Our guess is we'll get some dollar weakness this year as opposed to dollar strength, which obviously benefits international markets for U.S. investors. My second point would be that the economic slowdown, the delta, if you will, is likely to be less overseas, and in Europe in particular, than it is here. So put all those points together, and we think international markets and Europe in particular are likely to do a little better than the U.S.

TSC: You've also predicted that the U.S. will avoid an economic recession, but that we will see a profit recession.


Well, the technical definition of a recession is two back-to-back down quarters. My point is that I don't think the economy is weak enough for us to get two down quarters of real

GDP, but I think we could have two down quarters of earnings. This slowdown is not likely to go into history books as a recession, but that's not to say profits won't

see a recession.

TSC: So when would the profit recession happen?
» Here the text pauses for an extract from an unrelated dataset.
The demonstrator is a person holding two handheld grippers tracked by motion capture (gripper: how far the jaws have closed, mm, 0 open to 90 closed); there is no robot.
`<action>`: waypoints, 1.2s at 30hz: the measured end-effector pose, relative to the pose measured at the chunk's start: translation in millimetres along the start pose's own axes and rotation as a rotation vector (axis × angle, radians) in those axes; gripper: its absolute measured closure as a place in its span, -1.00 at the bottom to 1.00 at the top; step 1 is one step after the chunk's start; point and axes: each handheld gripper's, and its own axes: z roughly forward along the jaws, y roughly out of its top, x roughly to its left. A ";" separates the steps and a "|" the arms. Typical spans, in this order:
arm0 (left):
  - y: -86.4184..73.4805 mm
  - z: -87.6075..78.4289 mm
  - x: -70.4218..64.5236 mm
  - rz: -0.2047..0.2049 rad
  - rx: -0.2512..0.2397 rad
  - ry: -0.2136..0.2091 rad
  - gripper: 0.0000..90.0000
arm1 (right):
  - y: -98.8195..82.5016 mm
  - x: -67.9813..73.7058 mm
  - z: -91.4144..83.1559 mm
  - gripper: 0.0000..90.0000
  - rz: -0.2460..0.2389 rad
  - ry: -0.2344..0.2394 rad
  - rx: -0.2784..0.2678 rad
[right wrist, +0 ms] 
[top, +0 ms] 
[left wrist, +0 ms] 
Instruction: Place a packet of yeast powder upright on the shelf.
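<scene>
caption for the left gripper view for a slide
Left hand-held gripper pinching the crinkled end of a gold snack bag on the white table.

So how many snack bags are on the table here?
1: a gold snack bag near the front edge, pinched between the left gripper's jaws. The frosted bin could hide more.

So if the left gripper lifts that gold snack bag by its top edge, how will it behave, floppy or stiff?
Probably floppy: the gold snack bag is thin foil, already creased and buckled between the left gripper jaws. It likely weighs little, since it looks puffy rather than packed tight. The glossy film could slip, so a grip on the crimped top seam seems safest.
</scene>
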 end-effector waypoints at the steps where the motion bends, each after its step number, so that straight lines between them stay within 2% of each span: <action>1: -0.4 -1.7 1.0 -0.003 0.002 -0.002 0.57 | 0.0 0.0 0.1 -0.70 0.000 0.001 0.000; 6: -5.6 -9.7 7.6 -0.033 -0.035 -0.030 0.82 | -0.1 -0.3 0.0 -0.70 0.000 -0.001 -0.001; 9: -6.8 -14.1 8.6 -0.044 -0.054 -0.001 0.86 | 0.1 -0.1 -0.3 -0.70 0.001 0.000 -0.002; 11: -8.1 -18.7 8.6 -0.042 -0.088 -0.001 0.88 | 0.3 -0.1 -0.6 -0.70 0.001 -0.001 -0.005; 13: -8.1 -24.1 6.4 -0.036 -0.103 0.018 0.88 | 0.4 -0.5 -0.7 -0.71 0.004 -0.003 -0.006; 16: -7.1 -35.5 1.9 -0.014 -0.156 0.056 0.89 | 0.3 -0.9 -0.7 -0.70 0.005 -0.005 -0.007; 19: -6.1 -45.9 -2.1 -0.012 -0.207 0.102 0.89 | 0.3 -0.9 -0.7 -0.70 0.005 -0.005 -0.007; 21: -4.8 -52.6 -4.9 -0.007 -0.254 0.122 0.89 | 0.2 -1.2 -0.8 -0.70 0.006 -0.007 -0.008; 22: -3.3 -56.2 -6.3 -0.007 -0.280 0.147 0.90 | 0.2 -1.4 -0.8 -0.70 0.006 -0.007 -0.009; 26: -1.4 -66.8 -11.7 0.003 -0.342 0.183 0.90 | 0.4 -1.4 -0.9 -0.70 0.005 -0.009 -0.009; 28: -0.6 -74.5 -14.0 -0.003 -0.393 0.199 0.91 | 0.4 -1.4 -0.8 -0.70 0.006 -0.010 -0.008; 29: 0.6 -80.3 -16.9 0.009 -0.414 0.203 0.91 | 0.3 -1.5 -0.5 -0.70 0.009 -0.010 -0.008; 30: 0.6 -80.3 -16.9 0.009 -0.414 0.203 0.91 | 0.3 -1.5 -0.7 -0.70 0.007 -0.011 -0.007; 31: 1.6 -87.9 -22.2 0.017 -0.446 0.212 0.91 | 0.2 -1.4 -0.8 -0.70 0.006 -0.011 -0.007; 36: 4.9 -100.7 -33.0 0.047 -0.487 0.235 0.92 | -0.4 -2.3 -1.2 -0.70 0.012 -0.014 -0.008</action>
The fourth and the first quarters, or the first and the second.

TSC: Do you think investors might discount that and get in now, anyway?


Yes, I think really the question is where we are in that transition. Investors marked down stocks pretty hard in the fourth quarter because of earnings weakness, and they're beginning to look out over the valley because the Fed has come to our rescue, but that doesn't mean there we don't have selling squalls and tests of bottoms.

But if we haven't had it already, my guess is that the low for the market comes here in the first quarter. It could have already come, and we'll see a slow climb from there.

TSC: You've written that "for the first time in a decade, the S&P 500, Nasdaq, and Dow Jones Industrial Average fail to record a record high during the year." Why don't you see that happening?


For the Nasdaq that's pretty easy -- it would have to double to get there. The S&P would have to be up in the high double digits in percentage terms. My best guess is, the market will have a total return in the high single digits this year.